Microsoft and Autodesk: what’s it all about?

Microsoft Business Solutions (MBS) and Autodesk are to extend their current relationship to create tighter links between their respective software. Recently, MBS briefed the ARC Advisory Group on the key points and scope of the partnership.

In early October 2003 last year, at the APICS conference, Microsoft Business Solutions (MBS) and Autodesk made a joint announcement that they would significantly extend their current relationship to create tighter links between their respective software.

Recently, MBS briefed the US-based ARC Advisory Group on the key points and scope of the partnership, including a comparison to other partnerships Microsoft has in the product lifecycle management (PLM) arena.

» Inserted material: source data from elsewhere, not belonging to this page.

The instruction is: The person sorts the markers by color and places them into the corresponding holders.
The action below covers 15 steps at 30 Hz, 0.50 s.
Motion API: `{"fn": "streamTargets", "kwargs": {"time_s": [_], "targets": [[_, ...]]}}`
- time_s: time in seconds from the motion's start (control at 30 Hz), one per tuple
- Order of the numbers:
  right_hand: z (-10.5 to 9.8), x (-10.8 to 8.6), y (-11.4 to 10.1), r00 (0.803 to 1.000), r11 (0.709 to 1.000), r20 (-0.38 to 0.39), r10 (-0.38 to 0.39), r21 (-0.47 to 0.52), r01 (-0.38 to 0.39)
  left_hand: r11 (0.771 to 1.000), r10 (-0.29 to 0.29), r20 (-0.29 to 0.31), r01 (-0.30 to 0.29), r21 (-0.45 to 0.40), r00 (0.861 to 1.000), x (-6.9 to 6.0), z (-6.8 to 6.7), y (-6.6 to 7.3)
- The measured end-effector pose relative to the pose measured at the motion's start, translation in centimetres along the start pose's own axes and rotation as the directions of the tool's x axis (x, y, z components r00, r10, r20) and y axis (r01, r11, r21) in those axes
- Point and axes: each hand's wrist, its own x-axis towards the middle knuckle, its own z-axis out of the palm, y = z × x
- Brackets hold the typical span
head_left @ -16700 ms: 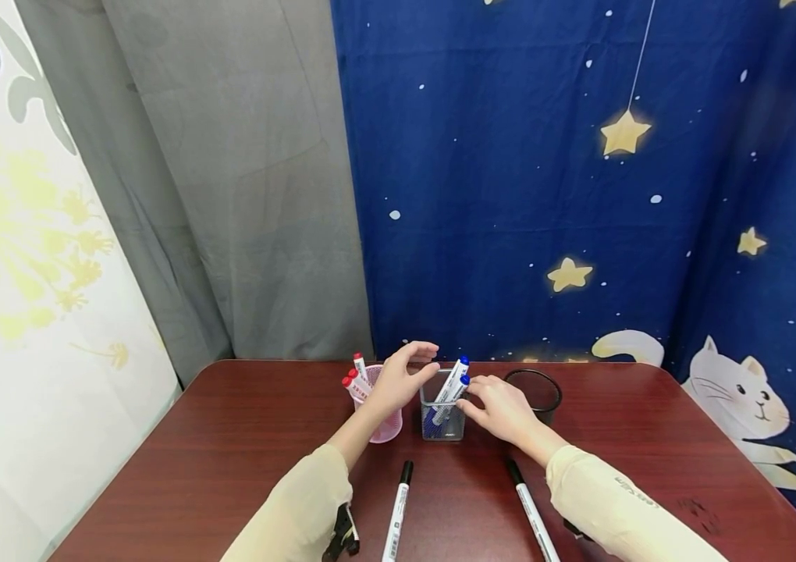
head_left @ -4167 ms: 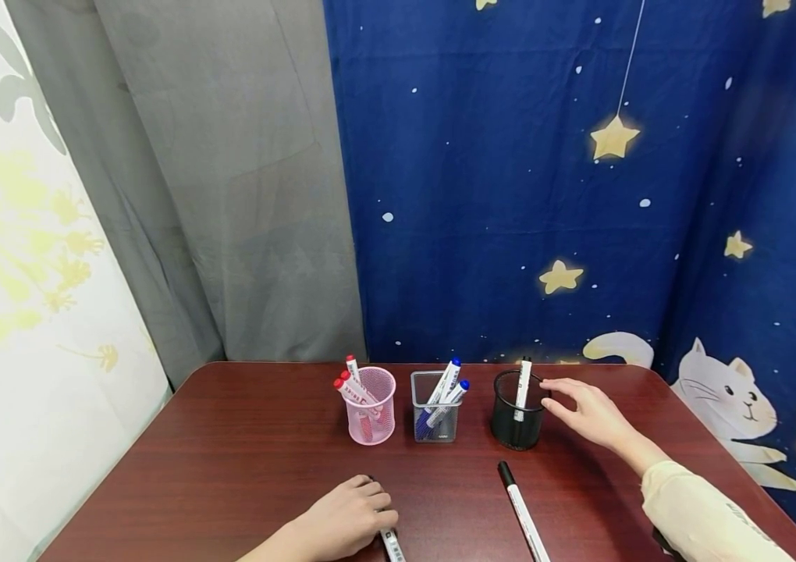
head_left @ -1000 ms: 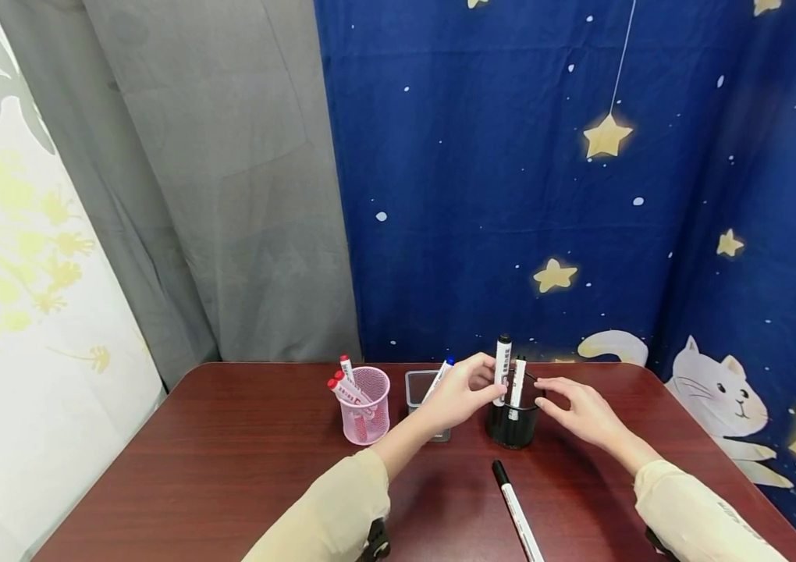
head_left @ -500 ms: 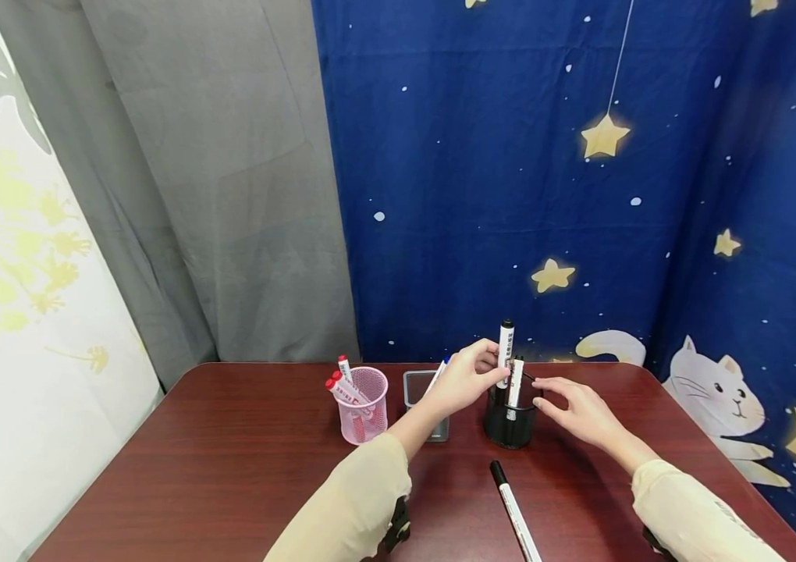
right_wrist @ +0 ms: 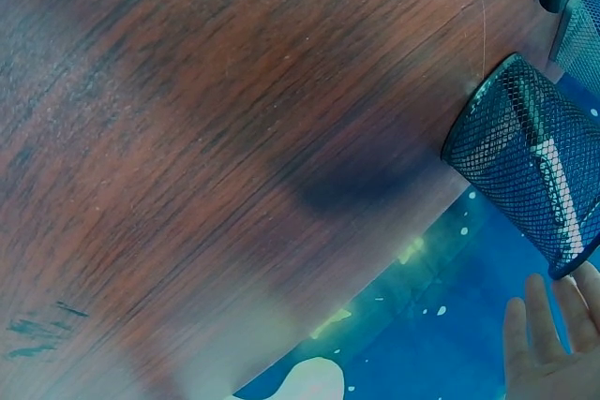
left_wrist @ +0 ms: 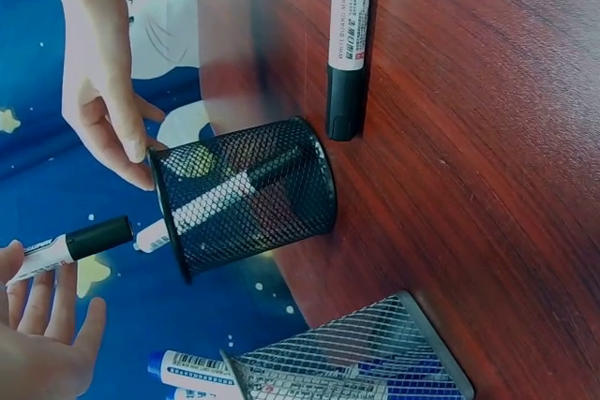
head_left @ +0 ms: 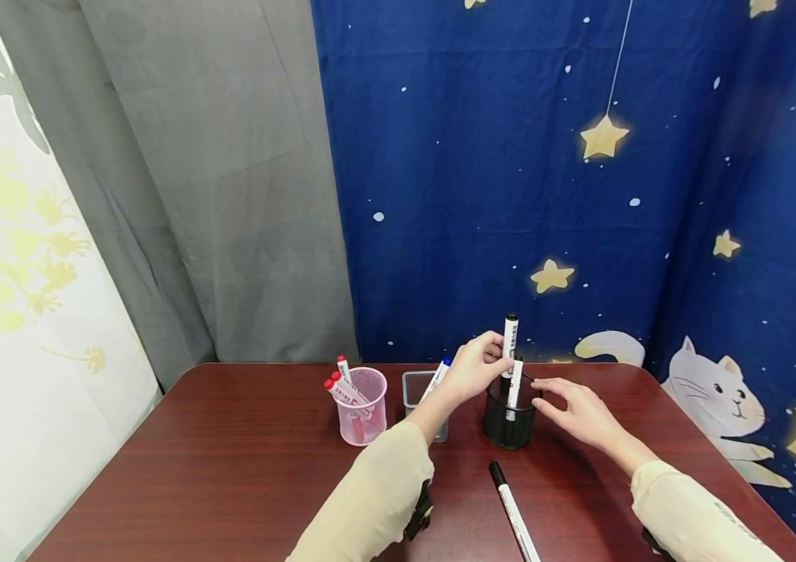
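My left hand pinches a whiteboard marker upright above the black mesh pen cup. In the left wrist view its black cap points at the cup's mouth, just short of the rim. Inside that cup leans another white marker, cap end down. My right hand touches the cup's right rim with fairly straight fingers, which the right wrist view also shows. On the table in front of the cup lies a third marker with a black cap.
A pink mesh cup with several red-capped markers stands at left. Between the cups is a square grey mesh holder with blue-capped markers, partly behind my left forearm. The brown table ends at the curtains.
Since the early frame, one marker has gone into the black cup and another from the table into my left hand. Over the last second that hand rose and shifted right over the cup.
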Motion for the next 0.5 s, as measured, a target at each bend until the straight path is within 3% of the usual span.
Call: {"fn": "streamTargets", "kwargs": {"time_s": [0.3,0.5], "targets": [[0.0,-0.1,0.0,1.0,1.0,0.005,0.014,0.006,-0.014,0.999,-0.054,0.008,0.054,0.006,0.999,0.4,0.9,-0.9],[0.1,-0.1,0.2,1.0,1.0,0.01,0.022,0.01,-0.022,0.999,-0.041,-0.014,0.042,0.021,0.999,0.6,1.5,-1.3]]}}
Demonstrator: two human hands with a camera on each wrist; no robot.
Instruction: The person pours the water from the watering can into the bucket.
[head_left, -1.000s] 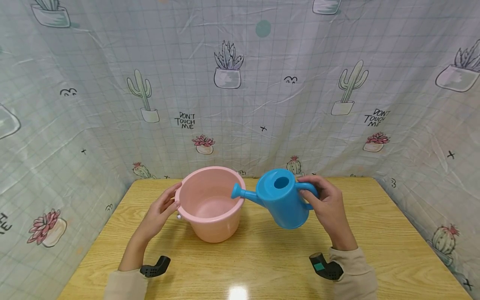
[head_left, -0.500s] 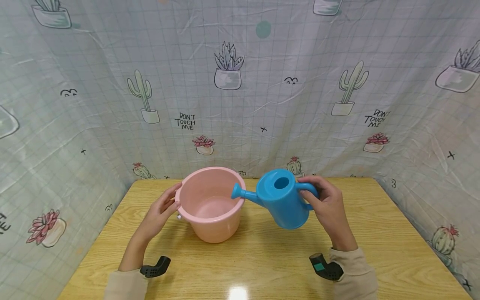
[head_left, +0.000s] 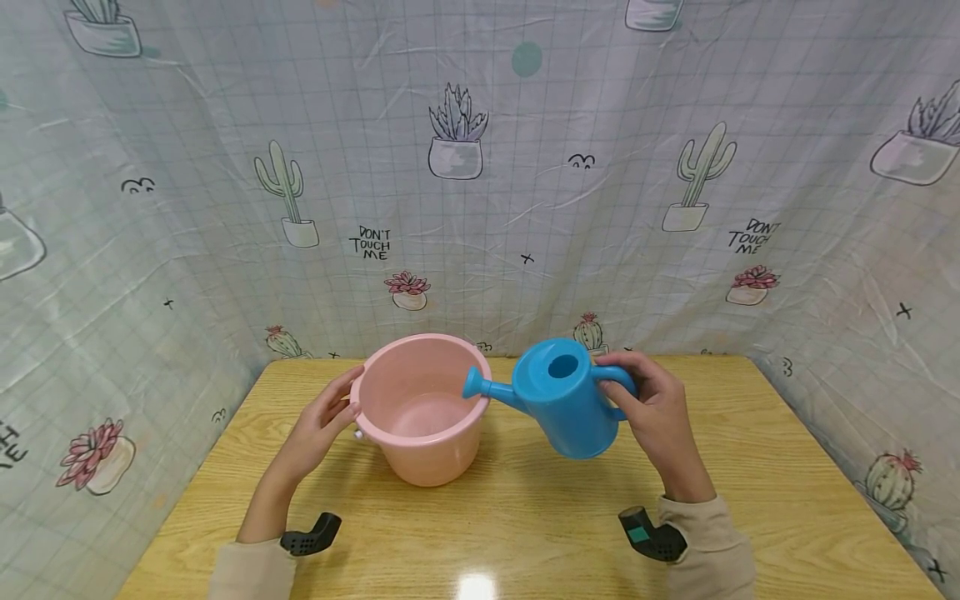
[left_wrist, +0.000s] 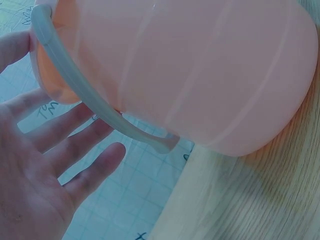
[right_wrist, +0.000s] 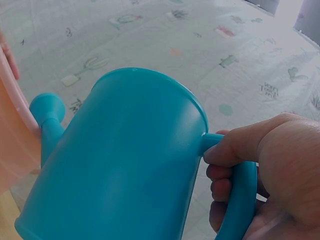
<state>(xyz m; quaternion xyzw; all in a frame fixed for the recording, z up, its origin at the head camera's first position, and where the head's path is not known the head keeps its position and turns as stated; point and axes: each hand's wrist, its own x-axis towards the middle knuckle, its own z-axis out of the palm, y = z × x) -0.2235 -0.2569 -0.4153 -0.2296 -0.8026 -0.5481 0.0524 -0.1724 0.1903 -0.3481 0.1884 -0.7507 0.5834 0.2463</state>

With this new partnership, Autodesk and MBS are not looking to provide a broad PLM solution to their target market, according to ARC. ARC feels that this is a good move as the target market sector, lower tier two and tier three, simply does not have the capabilities and desire for a full-fledged PLM solution. Rather, the two companies will be providing a simpler solution that will focus on enabling the active export and import of engineering design meta-data to MBS’s ERP solutions Axapta, Navision, and Great Plains.

Currently, Autodesk provides their Inventor software customers with a product called Autodesk Vault which includes embedded engineering data management capabilities. Autodesk Vault is a SQL-based data repository for managing engineering metadata files.

With the next release of Autodesk’s AutoCAD product, the company will include a new version of Autodesk Vault that basically has an XML wrapper to convert the engineering metadata into an XML format that MBS can then use to populate an ERP system. All of this exchange will be done in the form of a Web service via .Net.

Such functionality will enable customers to more readily share engineering design data with others in an organisation, including manufacturing and purchasing, to speed time-to-market and lower production costs. ARC analysts feel that the open, Web services nature of this solution is quite a step forward for data exchange between these two types of software systems for this market sector.

The strategic relationship between the two is non-exclusive, allowing each company to pursue other partnerships. The use of XML and Web services certainly hints that other partnerships will be forthcoming. That being said, the strong ties that the two companies have developed over many years, coupled with the high percentage of joint customers, as Autodesk is about as ubiquitous in manufacturing as Microsoft, leads one to believe that this is only the beginning of what will be an increasingly strong relationship.

Regarding Microsoft’s other partnerships with engineering design and PLM solution providers, Microsoft will pursue a strategy very similar to that which it uses in other markets. In this case, the relationship with Autodesk is only with MBS. In contrast, Microsoft’s technology platform group has a very strong joint development partnership with EDS’s UGS PLM Solutions.

MBS-Autodesk do not have a firm scheduled release date, but the two companies are targeting late summer for general release.

Pricing has also not been determined. MBS and Autodesk will leverage their respective channels to deliver the product to market and encourage channel partners to work together to address joint customer requirements.